- Work instruction
Output the complete listing. Match it exactly.

= = = =

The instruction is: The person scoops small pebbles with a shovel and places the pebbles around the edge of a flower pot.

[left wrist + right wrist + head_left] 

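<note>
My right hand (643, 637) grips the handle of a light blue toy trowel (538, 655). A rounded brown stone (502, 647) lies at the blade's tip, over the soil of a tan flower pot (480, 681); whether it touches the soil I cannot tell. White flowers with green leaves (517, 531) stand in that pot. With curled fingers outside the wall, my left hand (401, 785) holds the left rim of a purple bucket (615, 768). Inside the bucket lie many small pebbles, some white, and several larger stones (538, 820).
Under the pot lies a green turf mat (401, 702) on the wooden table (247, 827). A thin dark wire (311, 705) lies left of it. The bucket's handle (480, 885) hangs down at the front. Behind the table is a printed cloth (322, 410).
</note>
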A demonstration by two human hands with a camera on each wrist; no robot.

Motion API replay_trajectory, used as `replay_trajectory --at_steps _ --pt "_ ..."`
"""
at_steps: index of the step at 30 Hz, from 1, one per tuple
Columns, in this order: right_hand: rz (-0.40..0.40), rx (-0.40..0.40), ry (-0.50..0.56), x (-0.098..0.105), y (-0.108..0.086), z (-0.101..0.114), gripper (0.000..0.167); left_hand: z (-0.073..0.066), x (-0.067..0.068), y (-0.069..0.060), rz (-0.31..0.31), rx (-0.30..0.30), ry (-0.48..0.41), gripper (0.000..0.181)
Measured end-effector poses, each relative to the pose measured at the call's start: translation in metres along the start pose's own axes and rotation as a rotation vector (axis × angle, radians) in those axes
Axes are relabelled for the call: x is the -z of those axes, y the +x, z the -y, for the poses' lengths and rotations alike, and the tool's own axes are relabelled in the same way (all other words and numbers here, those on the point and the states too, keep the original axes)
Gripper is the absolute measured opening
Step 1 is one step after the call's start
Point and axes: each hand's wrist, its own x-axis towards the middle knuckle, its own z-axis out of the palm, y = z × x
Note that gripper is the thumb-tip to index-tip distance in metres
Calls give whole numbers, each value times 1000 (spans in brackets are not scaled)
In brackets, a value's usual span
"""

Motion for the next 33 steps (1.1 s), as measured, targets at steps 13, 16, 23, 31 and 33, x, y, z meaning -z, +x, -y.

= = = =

- Response to the task
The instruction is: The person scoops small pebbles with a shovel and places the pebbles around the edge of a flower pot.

[left wrist + right wrist + head_left] 

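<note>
My right hand (643, 637) grips the handle of a light blue toy trowel (538, 655). A rounded brown stone (502, 647) lies at the blade's tip, over the soil of a tan flower pot (480, 681); whether it touches the soil I cannot tell. White flowers with green leaves (517, 531) stand in that pot. With curled fingers outside the wall, my left hand (401, 785) holds the left rim of a purple bucket (615, 768). Inside the bucket lie many small pebbles, some white, and several larger stones (538, 820).
Under the pot lies a green turf mat (401, 702) on the wooden table (247, 827). A thin dark wire (311, 705) lies left of it. The bucket's handle (480, 885) hangs down at the front. Behind the table is a printed cloth (322, 410).
</note>
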A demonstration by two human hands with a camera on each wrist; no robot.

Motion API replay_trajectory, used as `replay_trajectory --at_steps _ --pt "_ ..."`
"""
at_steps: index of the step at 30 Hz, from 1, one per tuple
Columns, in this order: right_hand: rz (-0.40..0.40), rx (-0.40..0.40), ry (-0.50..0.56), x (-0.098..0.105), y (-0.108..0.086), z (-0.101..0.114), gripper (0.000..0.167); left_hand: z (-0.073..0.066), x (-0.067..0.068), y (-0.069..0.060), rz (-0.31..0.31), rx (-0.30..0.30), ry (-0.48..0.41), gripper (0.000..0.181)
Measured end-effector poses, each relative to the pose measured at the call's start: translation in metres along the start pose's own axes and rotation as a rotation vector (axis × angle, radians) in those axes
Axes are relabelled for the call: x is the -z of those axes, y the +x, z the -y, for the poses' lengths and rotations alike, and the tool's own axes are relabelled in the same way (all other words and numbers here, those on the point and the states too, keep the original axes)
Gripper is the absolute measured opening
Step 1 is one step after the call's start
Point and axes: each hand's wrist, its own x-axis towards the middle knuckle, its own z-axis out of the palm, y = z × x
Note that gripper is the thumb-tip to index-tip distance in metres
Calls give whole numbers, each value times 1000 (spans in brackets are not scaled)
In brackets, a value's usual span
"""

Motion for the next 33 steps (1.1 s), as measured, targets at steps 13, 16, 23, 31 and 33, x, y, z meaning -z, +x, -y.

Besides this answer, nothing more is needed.